* _WHAT TO DO_:
Using the listing below, copy exactly each line from the one that has "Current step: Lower" through the one that has "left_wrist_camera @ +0"; omit the pictures.

* _COLLECTED MATERIAL_:
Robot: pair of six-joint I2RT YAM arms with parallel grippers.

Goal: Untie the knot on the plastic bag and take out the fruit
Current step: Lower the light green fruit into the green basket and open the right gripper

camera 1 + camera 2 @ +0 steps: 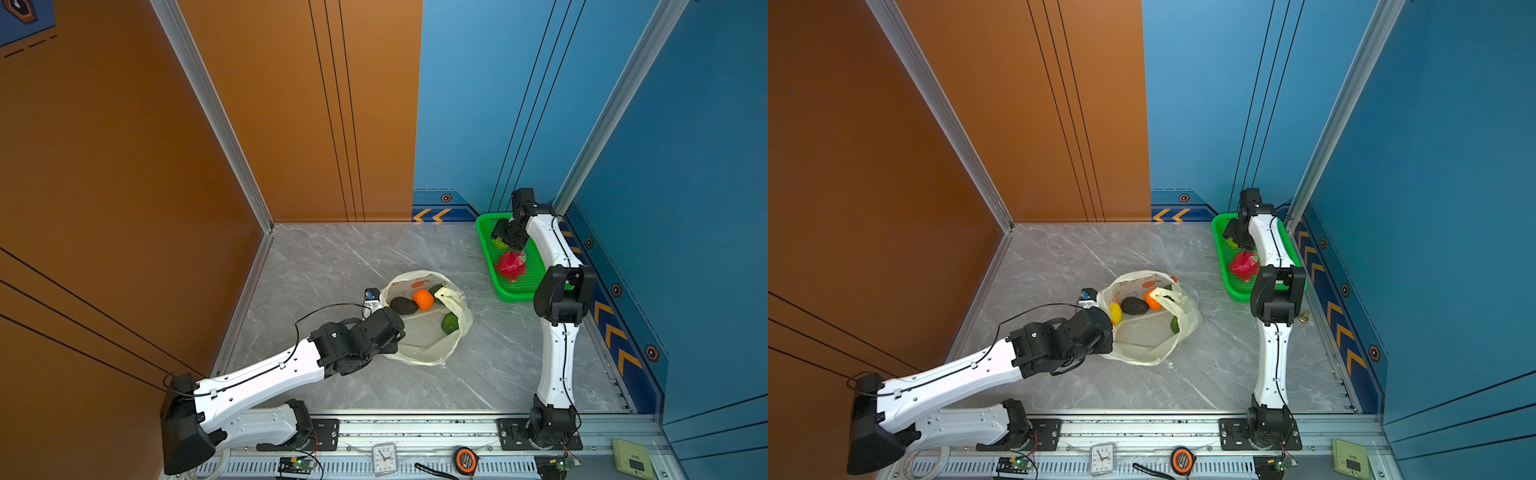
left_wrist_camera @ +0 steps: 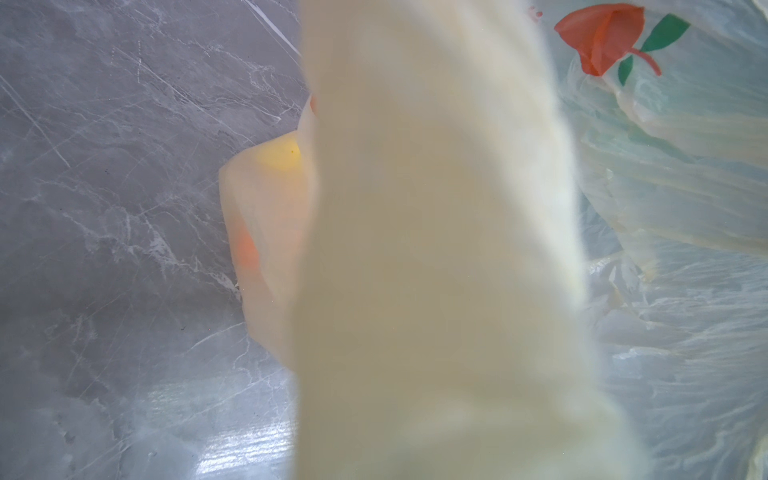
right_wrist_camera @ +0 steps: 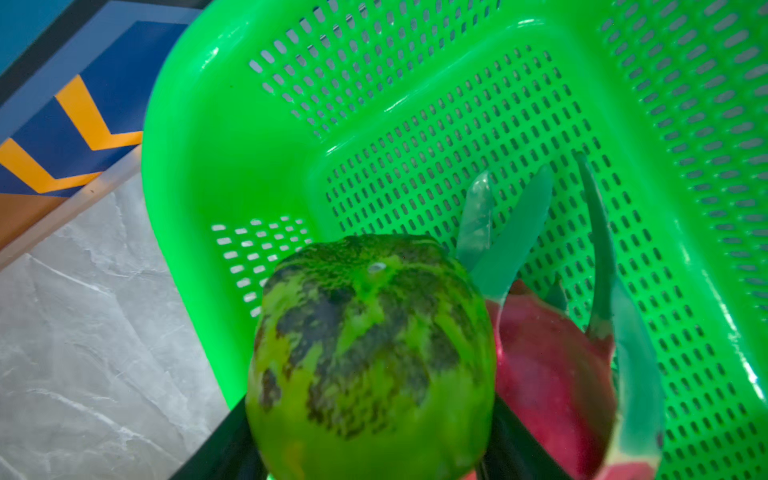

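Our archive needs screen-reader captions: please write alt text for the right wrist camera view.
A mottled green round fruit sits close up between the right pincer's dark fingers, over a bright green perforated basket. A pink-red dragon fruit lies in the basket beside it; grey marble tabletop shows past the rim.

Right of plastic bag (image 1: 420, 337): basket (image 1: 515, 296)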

* _RESPONSE AREA_:
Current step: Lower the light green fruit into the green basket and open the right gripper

camera 1 + camera 2 @ +0 steps: 
left_wrist_camera @ +0 steps: 

Work on the answer is now done.